We approached the engagement from the retrieval-augmentation direction rather than from the generative AI direction. The firm had a significant historical archive — roughly fourteen years of closed matter documents indexed in iManage — and our assessment was that the principal opportunity was not to generate new legal language, but to make the firm's own existing language searchable, applicable, and context-aware at the moment an associate sat down to redline a new agreement. We built a retrieval layer against the historical corpus using a clause-level embedding index, with metadata filtering by practice area, client, counterparty archetype, and matter type. An associate reviewing a non-compete clause in an employment agreement for a financial services client could, in under two seconds, surface every previous version of a non-compete the firm had negotiated for financial services clients — with the redlines, the final language, and the partner who had approved the position.

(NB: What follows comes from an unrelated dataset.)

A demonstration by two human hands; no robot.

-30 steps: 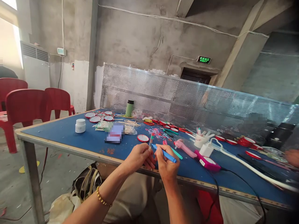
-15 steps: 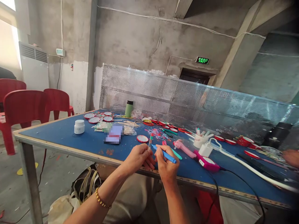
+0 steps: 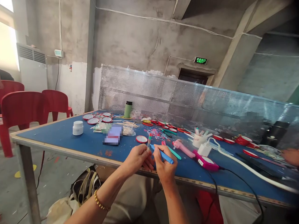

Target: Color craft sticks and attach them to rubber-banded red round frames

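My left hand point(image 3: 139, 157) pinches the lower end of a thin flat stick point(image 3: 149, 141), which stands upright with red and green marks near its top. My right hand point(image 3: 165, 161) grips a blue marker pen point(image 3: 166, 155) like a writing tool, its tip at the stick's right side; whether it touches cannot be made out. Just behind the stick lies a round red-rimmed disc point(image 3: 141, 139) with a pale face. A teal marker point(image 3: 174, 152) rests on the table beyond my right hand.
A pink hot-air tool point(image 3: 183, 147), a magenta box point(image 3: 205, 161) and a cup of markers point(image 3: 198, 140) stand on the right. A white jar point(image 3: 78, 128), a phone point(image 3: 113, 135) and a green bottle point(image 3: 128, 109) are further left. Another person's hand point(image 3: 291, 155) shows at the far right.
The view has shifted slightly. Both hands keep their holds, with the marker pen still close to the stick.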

The AI-assisted redlining layer was deliberately conservative in its design. Rather than generating a full redlined document, the system proposed clause-level edits with three attributes: the proposed edit, the retrieved precedent or firm position that supported the edit, and a confidence score calibrated against historical partner acceptance of similar proposals. The associate retained full editorial control; nothing was applied without their explicit acceptance. The user interface was built directly inside the firm's existing Word document workflow as an add-in, because the partners were unambiguous that any solution requiring a workflow change would fail. The add-in communicated with a secure backend that was deployed in the firm's own Azure tenant with no data leaving the firm's compliance boundary — a design decision that simplified the eventual information-governance review significantly.

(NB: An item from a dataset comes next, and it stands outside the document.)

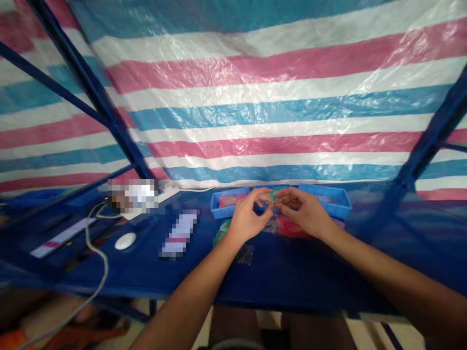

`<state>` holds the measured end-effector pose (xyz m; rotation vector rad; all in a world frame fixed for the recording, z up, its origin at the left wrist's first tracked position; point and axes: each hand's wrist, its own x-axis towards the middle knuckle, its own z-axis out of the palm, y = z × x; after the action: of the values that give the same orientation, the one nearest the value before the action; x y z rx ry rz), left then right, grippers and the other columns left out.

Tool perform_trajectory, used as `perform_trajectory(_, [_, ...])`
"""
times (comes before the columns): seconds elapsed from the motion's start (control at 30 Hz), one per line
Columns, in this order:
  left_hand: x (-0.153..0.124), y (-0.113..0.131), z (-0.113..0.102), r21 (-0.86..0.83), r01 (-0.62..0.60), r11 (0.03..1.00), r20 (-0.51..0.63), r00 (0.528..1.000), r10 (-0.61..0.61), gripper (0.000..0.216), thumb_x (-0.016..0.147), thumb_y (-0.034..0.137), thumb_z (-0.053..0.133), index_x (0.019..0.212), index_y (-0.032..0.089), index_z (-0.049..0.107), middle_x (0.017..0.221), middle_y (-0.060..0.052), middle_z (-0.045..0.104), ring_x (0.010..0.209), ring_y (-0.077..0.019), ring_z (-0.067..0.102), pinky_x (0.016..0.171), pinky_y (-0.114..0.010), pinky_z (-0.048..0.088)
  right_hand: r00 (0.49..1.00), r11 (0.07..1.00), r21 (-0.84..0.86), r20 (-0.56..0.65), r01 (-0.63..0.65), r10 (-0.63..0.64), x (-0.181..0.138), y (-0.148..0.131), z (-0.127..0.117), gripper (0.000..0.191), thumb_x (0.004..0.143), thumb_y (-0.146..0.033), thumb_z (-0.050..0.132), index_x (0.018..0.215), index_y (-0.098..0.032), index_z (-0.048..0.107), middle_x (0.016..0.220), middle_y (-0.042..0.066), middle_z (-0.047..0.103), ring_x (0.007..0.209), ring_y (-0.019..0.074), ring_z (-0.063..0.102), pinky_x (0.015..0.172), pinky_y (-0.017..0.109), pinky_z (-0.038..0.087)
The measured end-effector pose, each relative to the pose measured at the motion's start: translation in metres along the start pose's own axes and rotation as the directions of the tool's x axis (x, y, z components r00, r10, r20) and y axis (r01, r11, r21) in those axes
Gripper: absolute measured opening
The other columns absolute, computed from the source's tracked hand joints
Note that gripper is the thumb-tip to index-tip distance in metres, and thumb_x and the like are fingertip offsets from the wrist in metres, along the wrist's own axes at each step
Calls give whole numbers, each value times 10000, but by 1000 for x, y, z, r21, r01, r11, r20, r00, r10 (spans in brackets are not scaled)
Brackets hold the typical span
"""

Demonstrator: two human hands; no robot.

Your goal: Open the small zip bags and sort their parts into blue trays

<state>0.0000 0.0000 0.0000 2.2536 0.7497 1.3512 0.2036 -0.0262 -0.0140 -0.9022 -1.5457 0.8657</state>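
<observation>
Above the blue table, my left hand (pixel 251 214) and my right hand (pixel 302 209) meet fingertip to fingertip. Both are closed in a pinch around a small thin piece (pixel 272 201), too small and blurred to name. Under my right hand lies a red plastic packet (pixel 292 227). Green packets (pixel 221 232) show beside my left wrist, and a small clear bag (pixel 245 254) with thin dark pieces lies nearer to me. Behind my hands stand a left blue tray (pixel 218 212) with something pinkish inside and a right blue tray (pixel 337 210); a middle one is mostly hidden.
A phone-like slab (pixel 179 236), blurred out, lies left of my arm. Farther left are a white oval object (pixel 125 241), a white cable (pixel 104 265) and a long pale strip (pixel 62 238). Blue metal posts (pixel 127 141) and a striped plastic sheet (pixel 277 107) rise behind the table (pixel 284 282).
</observation>
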Motion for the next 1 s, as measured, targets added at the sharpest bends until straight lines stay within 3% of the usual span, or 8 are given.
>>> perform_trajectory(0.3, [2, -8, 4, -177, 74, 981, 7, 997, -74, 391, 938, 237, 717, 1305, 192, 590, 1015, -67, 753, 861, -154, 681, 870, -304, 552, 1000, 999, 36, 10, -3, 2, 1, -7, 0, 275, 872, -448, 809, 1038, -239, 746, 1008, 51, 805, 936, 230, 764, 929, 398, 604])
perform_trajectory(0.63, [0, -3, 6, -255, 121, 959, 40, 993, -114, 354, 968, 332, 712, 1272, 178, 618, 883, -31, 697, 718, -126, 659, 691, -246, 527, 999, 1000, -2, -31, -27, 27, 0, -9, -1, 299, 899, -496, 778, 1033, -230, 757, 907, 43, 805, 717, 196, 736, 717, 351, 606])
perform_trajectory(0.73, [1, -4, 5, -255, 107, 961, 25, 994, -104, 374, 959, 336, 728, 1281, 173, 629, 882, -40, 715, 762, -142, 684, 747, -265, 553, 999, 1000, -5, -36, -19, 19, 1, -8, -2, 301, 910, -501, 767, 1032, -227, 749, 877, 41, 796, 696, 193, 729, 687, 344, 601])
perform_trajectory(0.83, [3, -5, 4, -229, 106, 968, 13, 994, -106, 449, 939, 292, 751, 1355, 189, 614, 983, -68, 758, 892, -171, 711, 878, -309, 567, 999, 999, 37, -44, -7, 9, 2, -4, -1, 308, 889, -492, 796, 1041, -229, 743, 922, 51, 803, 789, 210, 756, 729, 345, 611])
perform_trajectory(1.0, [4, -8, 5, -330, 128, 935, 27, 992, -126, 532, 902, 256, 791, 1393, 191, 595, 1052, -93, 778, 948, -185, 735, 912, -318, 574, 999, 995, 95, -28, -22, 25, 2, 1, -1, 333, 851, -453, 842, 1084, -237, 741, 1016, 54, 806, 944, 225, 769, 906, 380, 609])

The human-in-the-loop architecture was the critical piece that determined whether the firm could use the system in production. Every proposed edit was logged with its disposition — accepted, accepted-with-modification, or rejected — and those dispositions were used to continuously recalibrate the confidence scoring model. After three months of use across a controlled group of fifteen associates, acceptance rates on high-confidence proposals exceeded ninety-four per cent, and the associates reported that even the rejected proposals were useful because they surfaced firm precedents that had informed their own revised drafting. The system was extended to the full associate cohort in month six of the engagement.
Matter management integration was the final piece. The system wrote a structured record of each AI-assisted session back to iManage, including the precedent retrieved, the proposals made, and the final approved language. This created, for the first time, a queryable record of the firm's negotiating positions at the clause level — an asset that the partners have since used for cross-client portfolio reviews and for their own lateral recruiting conversations.

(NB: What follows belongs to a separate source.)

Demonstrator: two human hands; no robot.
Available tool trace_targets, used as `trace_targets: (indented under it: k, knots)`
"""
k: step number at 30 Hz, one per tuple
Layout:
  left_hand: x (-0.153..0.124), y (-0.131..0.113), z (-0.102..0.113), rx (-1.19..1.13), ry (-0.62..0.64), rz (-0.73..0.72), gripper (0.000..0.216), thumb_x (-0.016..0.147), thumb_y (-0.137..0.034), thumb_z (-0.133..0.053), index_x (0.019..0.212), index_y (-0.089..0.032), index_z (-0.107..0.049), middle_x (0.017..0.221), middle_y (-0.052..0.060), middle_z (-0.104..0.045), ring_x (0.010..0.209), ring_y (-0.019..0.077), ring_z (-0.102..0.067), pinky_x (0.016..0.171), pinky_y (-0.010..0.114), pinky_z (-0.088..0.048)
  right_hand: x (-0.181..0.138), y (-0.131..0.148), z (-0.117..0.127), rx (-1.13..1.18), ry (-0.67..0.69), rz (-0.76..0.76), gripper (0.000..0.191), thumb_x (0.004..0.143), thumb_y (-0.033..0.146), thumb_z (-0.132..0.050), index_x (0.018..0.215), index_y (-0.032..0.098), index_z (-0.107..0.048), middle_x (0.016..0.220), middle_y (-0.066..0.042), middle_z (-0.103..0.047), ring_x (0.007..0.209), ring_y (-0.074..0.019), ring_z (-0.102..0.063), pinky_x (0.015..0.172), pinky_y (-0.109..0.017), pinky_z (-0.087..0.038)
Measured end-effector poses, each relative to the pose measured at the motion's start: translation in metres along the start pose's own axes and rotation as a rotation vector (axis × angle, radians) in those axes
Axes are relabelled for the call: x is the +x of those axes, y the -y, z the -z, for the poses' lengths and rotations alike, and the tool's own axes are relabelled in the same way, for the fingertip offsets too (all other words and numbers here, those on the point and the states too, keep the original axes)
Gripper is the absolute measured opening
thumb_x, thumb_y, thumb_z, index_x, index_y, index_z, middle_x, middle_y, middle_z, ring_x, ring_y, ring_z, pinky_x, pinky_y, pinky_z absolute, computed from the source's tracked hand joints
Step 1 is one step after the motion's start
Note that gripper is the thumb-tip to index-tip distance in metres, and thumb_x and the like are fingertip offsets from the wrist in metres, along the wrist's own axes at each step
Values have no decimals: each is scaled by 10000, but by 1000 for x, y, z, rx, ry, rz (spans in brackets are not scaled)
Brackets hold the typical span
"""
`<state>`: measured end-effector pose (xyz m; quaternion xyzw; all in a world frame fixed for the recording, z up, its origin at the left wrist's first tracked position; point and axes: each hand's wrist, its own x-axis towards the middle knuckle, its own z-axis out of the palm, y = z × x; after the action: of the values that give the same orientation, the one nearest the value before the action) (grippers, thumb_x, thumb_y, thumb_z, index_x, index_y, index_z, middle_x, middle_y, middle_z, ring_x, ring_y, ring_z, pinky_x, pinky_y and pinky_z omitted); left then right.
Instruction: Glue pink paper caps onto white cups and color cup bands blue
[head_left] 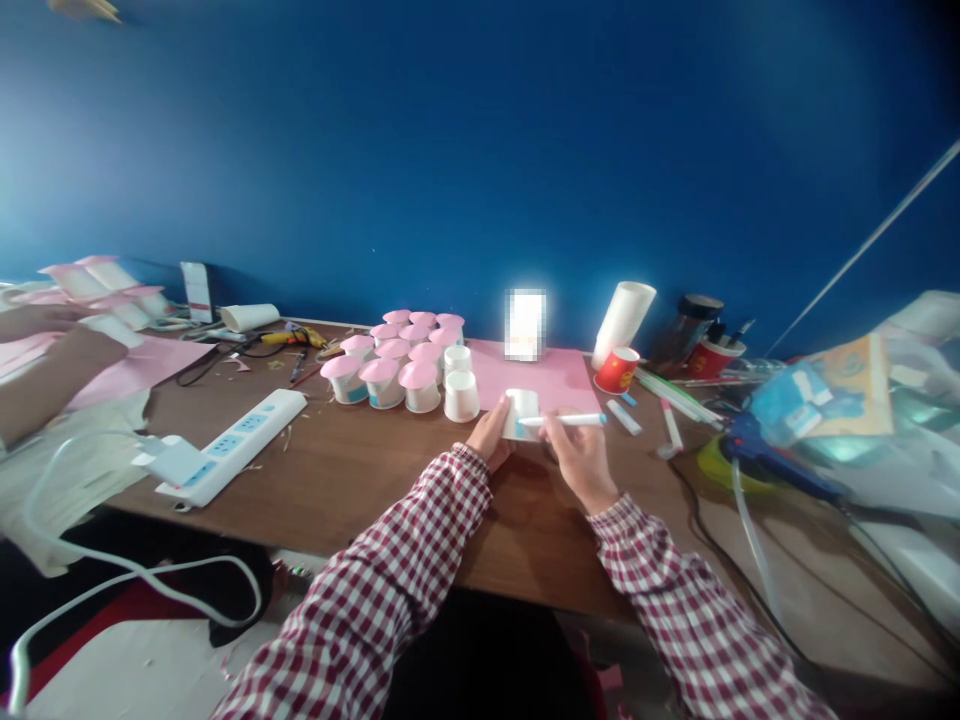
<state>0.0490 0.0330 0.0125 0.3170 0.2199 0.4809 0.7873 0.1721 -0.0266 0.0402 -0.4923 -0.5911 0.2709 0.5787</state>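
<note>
My left hand (490,436) is closed around a small white paper cup (523,405) lying on its side above the table edge. In my right hand (581,462) is a white marker (574,421) with a light-blue end, its tip against the cup, where a bit of blue shows. Two plain white paper cups (460,397) stand upside down just left of my left hand. Beside them are several white cups topped with pink paper caps (420,375), some with blue bands near the rim. Behind my hands lies a pink sheet (491,375).
A white power strip (240,445) with a plugged-in charger lies left. Ahead are a lit phone (525,325), a red paper cup (618,370) and a stack of white cups (626,315). At right sits a blue glue gun (772,460) with cables. Another person's hands (67,345) work far left.
</note>
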Motion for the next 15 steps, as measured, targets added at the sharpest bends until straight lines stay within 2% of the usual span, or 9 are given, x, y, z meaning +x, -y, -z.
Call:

The measured outcomes were what the partners had hoped for and some they had not anticipated. Contract review cycle time fell by sixty-four per cent on the matter types to which the system had been deployed. Cross-matter precedent consistency — measured as the clause-level variance in positions taken for the same client — improved by a factor of fourteen. Eleven thousand two hundred associate hours were recovered in the first year of production use, redirected by the partners into higher-value advisory work that the firm had historically had capacity constraints around. Two of the firm's largest clients have since renegotiated their alternative fee arrangements to reflect the new cost structure, and the firm has made its retrieval system a central element of its next-generation marketing to in-house legal teams.